There is an abstract which I have found on stack-overflow previously . Hope this should give youwhat are the possible algorithms and approaches you could use . An algorithm for searching for a two dimensional m x m pattern in a two dimensional n x n text is presented.

Answer 2

You can use the Boyer-Moore string search for problems like this:

Compare right to left. In the first row, you compare 3 with 7. 3 doesn't appear in the first row of B, so you can move your window to the right by 3 elements. When you start the loop again, the window doesn't fit into the remains of A's first row.
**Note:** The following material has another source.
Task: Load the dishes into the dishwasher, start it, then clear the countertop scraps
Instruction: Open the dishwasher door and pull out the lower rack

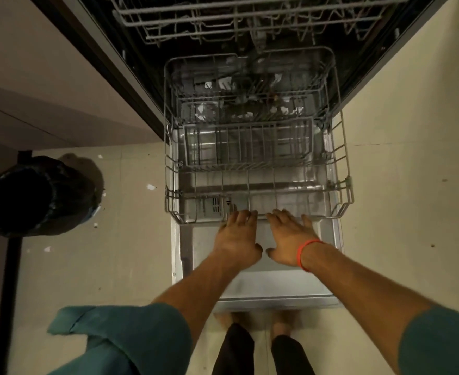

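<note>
Dishwasher (250, 28) door (263, 288) is dropped flat, lower rack (342, 169) pulled out over it, looks empty. Bin (33, 196) with a black bag sits on the floor off to the left. Left hand (236, 239) and right hand (290, 236) both have fingers spread straight, tips touching the rack's front rim, gripping nothing.

Both arms reach forward and down — left hand (238, 238) and right hand (290, 238) side by side, fingers extended.

lower rack (258, 169) on open door (263, 285), bin (30, 196) left
</note>
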Tool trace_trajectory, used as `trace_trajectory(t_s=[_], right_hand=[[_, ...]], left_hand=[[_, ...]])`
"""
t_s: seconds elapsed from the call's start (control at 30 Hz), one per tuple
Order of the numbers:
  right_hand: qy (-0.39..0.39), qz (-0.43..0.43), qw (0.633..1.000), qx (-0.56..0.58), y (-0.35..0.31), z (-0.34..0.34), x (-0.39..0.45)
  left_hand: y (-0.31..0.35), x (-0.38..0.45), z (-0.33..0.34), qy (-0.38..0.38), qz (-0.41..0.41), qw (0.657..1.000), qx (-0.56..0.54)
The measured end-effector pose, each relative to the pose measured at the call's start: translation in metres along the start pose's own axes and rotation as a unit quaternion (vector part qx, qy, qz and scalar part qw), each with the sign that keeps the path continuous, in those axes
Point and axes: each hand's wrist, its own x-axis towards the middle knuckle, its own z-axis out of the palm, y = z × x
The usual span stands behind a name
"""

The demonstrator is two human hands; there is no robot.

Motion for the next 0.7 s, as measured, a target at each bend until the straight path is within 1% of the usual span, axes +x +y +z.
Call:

This means you could process the first row with 2 compares.

In the next row, you compare 1 with 7. 1 appears in B, so you move your window just enough that the 1 in B is over the 1 in A.

The next level would then be to start comparing with the lower right corner of B. That would compare 7 with 7. Since 7 appears three times in B, you have to figure out how to move the window efficiently using similar rules as Boyer-Moore.